We started by understanding what was happening underneath the pattern. Both of their nervous systems were involved. Daniel’s alcohol use was interacting with stress, while Claire’s body had adapted to unpredictability.
We worked on stabilizing both sides. For Daniel, that meant supporting the biological systems that influenced stress tolerance, sleep, and the urge to use alcohol as a way to regulate. For Claire, it meant reducing the constant anticipatory tension and helping her body come out of that “brace before impact” state.
As their physiology shifted, something important happened. The intensity dropped. Arguments didn’t escalate as quickly. Conversations ended more cleanly. There was more space between reaction and response. The shift wasn’t dramatic. It was quieter than that — more predictable evenings, less emotional whiplash, more clarity in how they related to each other.

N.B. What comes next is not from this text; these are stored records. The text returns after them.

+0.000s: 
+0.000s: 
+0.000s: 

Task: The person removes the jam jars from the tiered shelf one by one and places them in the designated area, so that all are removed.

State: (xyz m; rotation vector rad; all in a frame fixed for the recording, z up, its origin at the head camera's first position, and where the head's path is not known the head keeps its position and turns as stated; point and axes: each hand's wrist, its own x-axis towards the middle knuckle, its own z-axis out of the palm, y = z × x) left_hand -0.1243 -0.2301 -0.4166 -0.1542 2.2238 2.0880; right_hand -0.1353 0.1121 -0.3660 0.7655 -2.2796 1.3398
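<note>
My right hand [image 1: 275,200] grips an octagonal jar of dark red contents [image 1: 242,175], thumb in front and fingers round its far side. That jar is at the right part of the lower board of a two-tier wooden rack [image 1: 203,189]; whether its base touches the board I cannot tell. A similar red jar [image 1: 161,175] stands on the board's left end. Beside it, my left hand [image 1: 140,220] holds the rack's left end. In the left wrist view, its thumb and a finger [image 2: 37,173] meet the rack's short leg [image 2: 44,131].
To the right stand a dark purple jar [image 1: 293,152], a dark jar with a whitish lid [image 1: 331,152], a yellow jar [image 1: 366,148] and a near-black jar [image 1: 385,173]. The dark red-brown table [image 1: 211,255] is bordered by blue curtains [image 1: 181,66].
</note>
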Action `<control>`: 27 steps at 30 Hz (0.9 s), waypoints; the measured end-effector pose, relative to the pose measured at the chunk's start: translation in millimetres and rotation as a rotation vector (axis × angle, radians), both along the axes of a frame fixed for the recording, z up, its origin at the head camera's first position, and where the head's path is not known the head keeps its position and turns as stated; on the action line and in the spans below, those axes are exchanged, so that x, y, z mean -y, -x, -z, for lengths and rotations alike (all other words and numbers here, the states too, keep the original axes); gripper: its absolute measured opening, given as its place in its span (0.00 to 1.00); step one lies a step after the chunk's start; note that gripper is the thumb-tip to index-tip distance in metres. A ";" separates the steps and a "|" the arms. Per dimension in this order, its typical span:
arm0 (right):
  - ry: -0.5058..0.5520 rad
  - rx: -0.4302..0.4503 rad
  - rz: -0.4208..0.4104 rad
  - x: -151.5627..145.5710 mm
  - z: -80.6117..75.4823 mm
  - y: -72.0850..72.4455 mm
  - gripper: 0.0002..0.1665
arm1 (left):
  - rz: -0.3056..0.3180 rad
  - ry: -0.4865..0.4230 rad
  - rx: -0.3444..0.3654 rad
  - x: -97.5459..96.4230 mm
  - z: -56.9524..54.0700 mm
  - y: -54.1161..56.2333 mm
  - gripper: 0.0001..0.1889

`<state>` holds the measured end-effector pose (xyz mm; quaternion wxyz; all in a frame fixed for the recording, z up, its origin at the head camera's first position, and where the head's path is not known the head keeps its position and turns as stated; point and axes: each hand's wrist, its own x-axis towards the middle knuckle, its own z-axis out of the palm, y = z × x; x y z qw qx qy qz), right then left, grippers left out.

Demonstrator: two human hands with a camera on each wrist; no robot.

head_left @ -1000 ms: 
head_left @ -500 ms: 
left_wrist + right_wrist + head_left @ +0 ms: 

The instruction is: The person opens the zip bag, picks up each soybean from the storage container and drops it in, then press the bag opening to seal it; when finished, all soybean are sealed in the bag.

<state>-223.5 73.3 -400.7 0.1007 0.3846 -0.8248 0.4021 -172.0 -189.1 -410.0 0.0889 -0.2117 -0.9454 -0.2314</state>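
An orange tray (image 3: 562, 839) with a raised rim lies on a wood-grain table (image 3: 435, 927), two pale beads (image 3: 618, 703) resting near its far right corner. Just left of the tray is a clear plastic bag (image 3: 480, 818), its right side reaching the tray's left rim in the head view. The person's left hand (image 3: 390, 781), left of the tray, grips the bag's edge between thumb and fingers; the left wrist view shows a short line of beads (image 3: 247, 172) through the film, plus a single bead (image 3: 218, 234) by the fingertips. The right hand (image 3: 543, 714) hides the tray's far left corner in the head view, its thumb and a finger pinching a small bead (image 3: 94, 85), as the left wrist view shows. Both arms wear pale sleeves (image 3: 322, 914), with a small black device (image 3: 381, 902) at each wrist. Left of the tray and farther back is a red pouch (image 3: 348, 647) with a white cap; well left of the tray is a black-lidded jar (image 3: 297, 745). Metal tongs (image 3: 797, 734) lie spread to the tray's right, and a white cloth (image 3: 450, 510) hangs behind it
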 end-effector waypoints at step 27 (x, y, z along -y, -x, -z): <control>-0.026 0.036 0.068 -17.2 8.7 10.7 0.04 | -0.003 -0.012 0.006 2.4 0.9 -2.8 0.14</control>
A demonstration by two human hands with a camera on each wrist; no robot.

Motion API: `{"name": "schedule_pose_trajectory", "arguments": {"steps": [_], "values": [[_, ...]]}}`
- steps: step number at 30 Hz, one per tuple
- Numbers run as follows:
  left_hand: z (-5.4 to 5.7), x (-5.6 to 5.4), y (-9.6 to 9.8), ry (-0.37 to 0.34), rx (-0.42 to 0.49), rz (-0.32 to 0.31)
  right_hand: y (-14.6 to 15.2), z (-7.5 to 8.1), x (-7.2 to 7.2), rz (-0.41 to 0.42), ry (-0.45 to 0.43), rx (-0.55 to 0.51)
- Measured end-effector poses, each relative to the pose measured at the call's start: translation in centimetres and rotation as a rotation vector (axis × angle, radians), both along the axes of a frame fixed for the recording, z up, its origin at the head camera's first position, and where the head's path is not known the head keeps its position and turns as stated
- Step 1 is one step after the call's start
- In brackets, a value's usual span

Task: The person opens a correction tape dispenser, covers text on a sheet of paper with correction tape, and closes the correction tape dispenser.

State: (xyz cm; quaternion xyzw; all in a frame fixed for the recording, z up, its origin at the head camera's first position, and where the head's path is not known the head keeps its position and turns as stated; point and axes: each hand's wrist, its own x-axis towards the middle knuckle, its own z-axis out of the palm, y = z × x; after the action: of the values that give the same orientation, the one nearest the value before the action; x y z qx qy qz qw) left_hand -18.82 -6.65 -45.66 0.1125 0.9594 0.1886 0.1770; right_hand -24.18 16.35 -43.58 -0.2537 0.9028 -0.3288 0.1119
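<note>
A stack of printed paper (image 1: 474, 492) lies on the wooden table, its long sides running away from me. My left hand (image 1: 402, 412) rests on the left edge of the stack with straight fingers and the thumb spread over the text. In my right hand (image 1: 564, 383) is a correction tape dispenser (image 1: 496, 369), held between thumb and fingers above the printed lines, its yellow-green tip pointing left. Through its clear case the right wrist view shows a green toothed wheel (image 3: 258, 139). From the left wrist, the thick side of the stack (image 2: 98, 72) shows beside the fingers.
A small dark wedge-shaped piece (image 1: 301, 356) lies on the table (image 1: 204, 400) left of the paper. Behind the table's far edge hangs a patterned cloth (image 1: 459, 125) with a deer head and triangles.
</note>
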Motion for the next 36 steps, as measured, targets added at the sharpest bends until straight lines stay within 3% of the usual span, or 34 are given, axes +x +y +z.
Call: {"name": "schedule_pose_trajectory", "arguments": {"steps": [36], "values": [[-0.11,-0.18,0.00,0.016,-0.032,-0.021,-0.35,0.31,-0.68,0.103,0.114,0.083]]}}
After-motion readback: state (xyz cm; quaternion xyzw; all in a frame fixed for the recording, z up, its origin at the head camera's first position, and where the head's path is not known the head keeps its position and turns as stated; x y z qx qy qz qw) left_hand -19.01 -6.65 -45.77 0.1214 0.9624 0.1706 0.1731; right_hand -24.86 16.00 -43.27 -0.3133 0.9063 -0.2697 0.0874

“There’s space now,” Claire said. “Before, it felt automatic.” They are no longer stuck in the same loop.
WHERE THEY ARE NOW
Within a few weeks, the tone of their evenings began to change. Arguments didn’t escalate the same way, and conversations ended more cleanly. Claire’s body no longer braced in the late afternoon. She slept more deeply, no longer listening for shifts in tone.
Daniel became more aware of his patterns — not defensive, but able to see them. The drinking hasn’t disappeared completely, but the cycle has loosened.
WHAT THIS SHOWS
When both nervous systems stabilize, relational patterns that once felt automatic begin to shift.